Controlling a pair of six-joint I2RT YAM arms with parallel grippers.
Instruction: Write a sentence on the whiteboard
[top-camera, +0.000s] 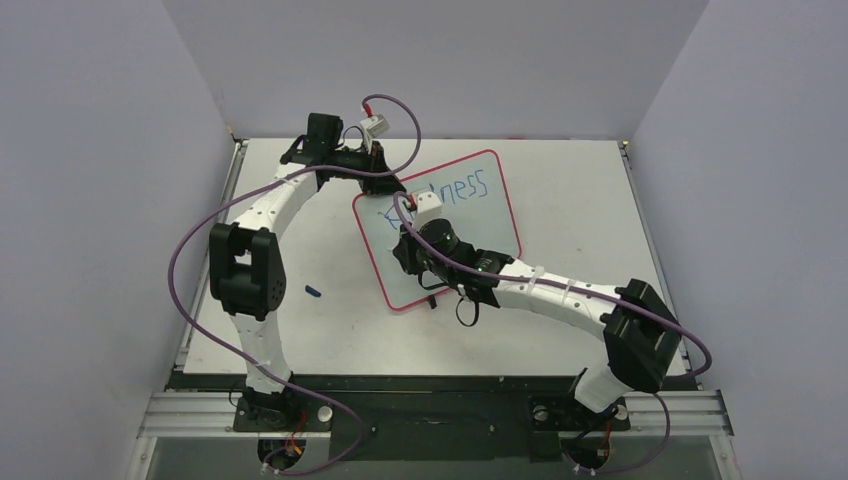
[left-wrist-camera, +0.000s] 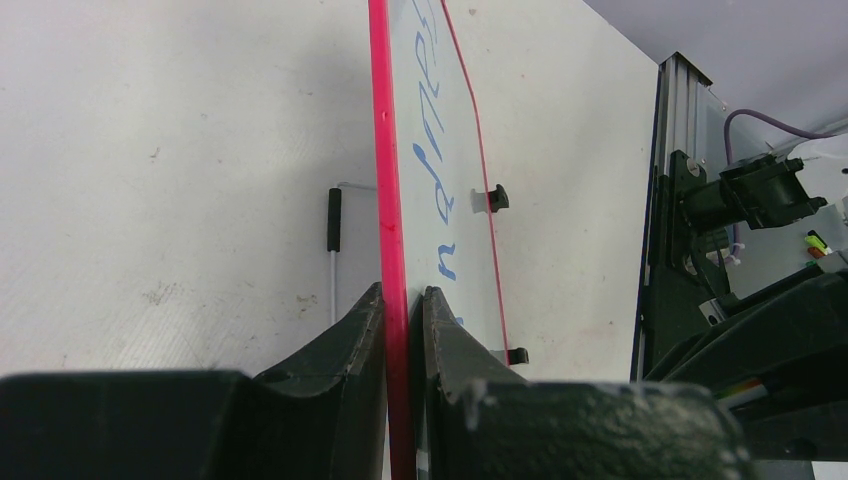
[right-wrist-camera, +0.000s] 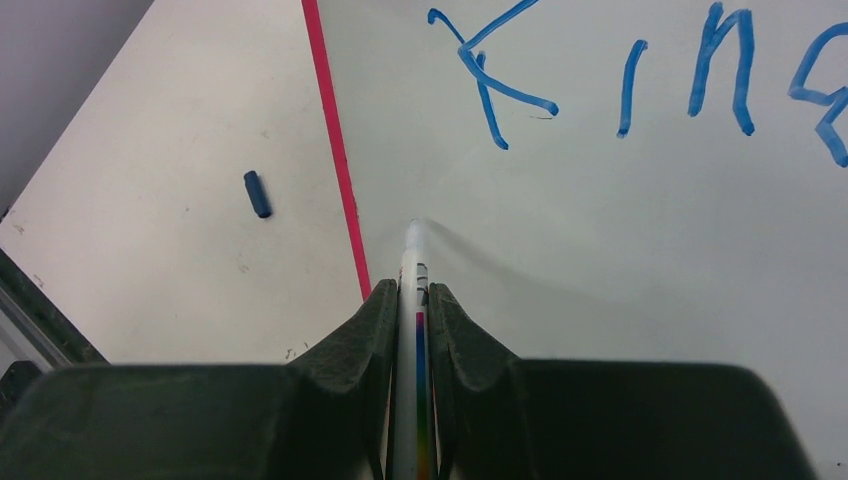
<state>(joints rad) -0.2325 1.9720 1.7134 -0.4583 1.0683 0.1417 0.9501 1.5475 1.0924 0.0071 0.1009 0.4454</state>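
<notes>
- Top external view: the whiteboard (top-camera: 495, 235) lies tilted on the table (top-camera: 590, 190), near the middle and towards the far side. Only this view shows both arms at once. The left gripper (top-camera: 385, 182) sits at the board's far left corner. The right gripper (top-camera: 408, 250) is over the board's left half, and its arm crosses the near part of the board. Of the sentence (top-camera: 455, 187), only the end of the first line, "ness", shows here, because the arms hide the rest. A small blue cap (top-camera: 313, 292) lies on the table, well to the left of the board.
- Left wrist view: this shows the grip that the top view hides. The left gripper (left-wrist-camera: 405, 300) is clenched on the whiteboard (left-wrist-camera: 425, 90), one finger on each side of its red rim. The blue letters (left-wrist-camera: 440, 190) run away along the surface, too foreshortened to read. Two black clips (left-wrist-camera: 497, 197) sit on the far rim. A thin white rod with a black sleeve (left-wrist-camera: 334, 220) lies on the table beside the board.
- Right wrist view: the right gripper (right-wrist-camera: 412, 300) is closed tight around a marker (right-wrist-camera: 412, 265), which points at the whiteboard (right-wrist-camera: 620, 230) below the line of writing and near the red rim. Whether the tip touches the board I cannot tell. "Kin" (right-wrist-camera: 630, 85) reads clearly here. The blue cap (right-wrist-camera: 257, 193) lies beyond the rim.
</notes>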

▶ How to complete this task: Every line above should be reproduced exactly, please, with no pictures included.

▶ Reply:
Controlling a pair of six-joint I2RT YAM arms with parallel grippers.
Instruction: Write a sentence on the whiteboard
[top-camera, +0.000s] 
[left-wrist-camera, +0.000s] 
[right-wrist-camera, +0.000s] 
<state>(joints rad) -0.2325 1.9720 1.7134 -0.4583 1.0683 0.1417 0.9501 1.5475 1.0924 0.0071 0.1009 0.4454</state>
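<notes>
- Top external view: the whiteboard (top-camera: 495, 235) lies tilted on the table (top-camera: 590, 190), near the middle and towards the far side. Only this view shows both arms at once. The left gripper (top-camera: 385, 182) sits at the board's far left corner. The right gripper (top-camera: 408, 250) is over the board's left half, and its arm crosses the near part of the board. Of the sentence (top-camera: 455, 187), only the end of the first line, "ness", shows here, because the arms hide the rest. A small blue cap (top-camera: 313, 292) lies on the table, well to the left of the board.
- Left wrist view: this shows the grip that the top view hides. The left gripper (left-wrist-camera: 405, 300) is clenched on the whiteboard (left-wrist-camera: 425, 90), one finger on each side of its red rim. The blue letters (left-wrist-camera: 440, 190) run away along the surface, too foreshortened to read. Two black clips (left-wrist-camera: 497, 197) sit on the far rim. A thin white rod with a black sleeve (left-wrist-camera: 334, 220) lies on the table beside the board.
- Right wrist view: the right gripper (right-wrist-camera: 412, 300) is closed tight around a marker (right-wrist-camera: 412, 265), which points at the whiteboard (right-wrist-camera: 620, 230) below the line of writing and near the red rim. Whether the tip touches the board I cannot tell. "Kin" (right-wrist-camera: 630, 85) reads clearly here. The blue cap (right-wrist-camera: 257, 193) lies beyond the rim.
</notes>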

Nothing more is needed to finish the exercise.